Como su marido, no había podido resolverse a renunciar a la única ganancia que le quedaba dada mi ausencia y la decisión hostil de sus conciudadanos. Por espacio de un instante, se quedaron mirándose con ojos llameantes, después se abalanzaron el uno contra el otro en un acceso de furor indescriptible. Comenzaron a luchar por toda la habitación; el hombre profería juramentos, la mujer lanzaba gritos inarticulados; ella intentaba golpearlo con su cuchillo, él se esforzaba por estrangularla con sus fuertes manos. Ignoro durante cuanto tiempo tuve el infortunio de contemplar este desagradable cuadro de desdichas domésticas, pero por fin, al término de un encuentro particularmente vigoroso, los combatientes se apartaron de pronto el uno del otro.

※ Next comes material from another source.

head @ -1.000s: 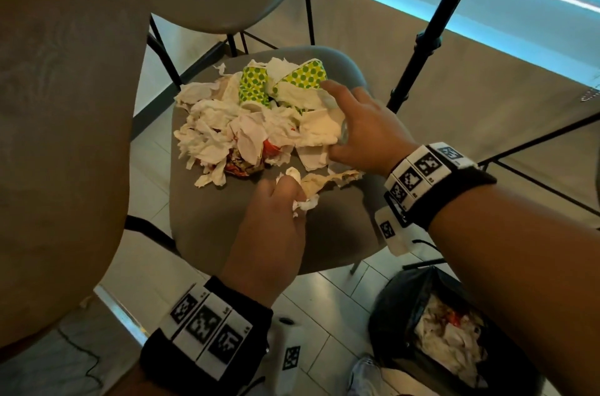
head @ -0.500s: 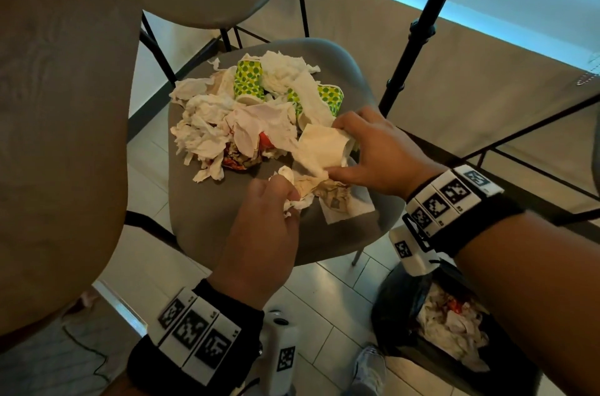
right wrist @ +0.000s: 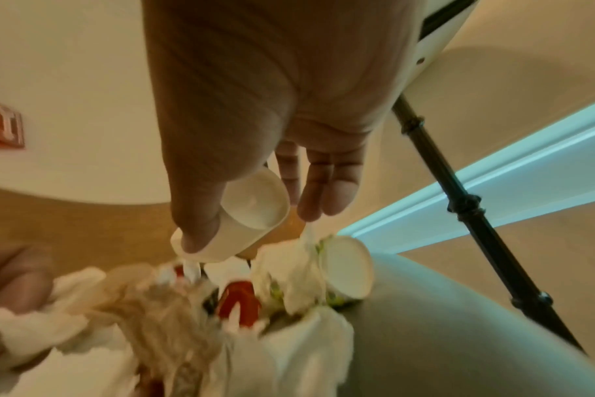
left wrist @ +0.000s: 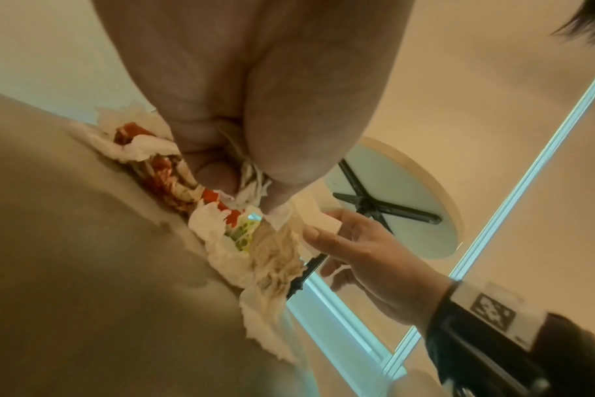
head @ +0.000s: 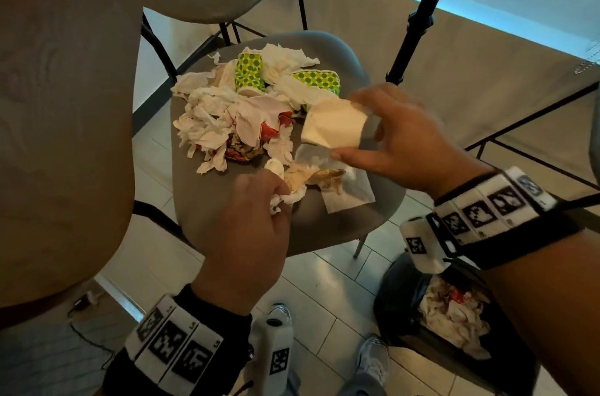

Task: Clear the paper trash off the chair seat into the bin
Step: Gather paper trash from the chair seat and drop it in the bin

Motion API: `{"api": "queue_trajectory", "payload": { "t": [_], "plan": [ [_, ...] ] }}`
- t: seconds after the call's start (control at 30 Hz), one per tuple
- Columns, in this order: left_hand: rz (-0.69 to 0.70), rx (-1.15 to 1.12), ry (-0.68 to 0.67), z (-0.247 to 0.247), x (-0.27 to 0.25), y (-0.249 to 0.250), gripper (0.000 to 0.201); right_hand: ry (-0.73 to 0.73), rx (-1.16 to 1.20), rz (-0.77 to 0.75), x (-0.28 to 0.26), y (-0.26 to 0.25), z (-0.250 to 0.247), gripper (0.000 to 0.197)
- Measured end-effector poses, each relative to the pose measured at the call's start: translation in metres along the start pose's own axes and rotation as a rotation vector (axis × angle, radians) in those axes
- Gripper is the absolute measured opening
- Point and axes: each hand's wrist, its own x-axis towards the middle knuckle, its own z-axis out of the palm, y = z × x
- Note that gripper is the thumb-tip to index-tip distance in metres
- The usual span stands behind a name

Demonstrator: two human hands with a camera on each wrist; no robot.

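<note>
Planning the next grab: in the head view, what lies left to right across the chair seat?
Crumpled white tissue heap → left green-dotted paper cup → right green-dotted cup → white paper cup held by the right hand.

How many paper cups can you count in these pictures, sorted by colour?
green-dotted cups, on the chair seat: 2
plain white cup, held in the right hand: 1
Total: 3
</note>
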Motion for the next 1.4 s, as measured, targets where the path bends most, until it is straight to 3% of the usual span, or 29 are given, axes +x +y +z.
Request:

El pecho de mi padre y el cuchillo de mi madre llevaban las sangrientas señales de un funesto contacto. Los esposos intercambiaron una mirada desprovista de amenidad; luego, mi pobre padre herido, sintiendo sobre él la mano de la muerte, saltó hacia adelante sin preocuparse por la resistencia de su adversario, estrechó entre sus brazos a mi madre bienamada, la llevó muy cerca del caldero hirviente y, reuniendo sus fuerzas, que ya le fallaban, ¡se lanzó dentro con ella! En un instante, los dos desaparecieron añadiendo su aceite al del comité de ciudadanos que habían venido la víspera anterior a invitarnos a asistir a la reunión pública.

Persuadido de que estos deplorables acontecimientos me bloqueaban toda posible carrera honorable en mi villa natal, me fui a instalar a la célebre ciudad de Otumwee, en la que redacto estas memorias, con el corazón repleto de remordimientos al pensar en mi acto atolondrado, que ha originado un desastre comercial tan deplorable.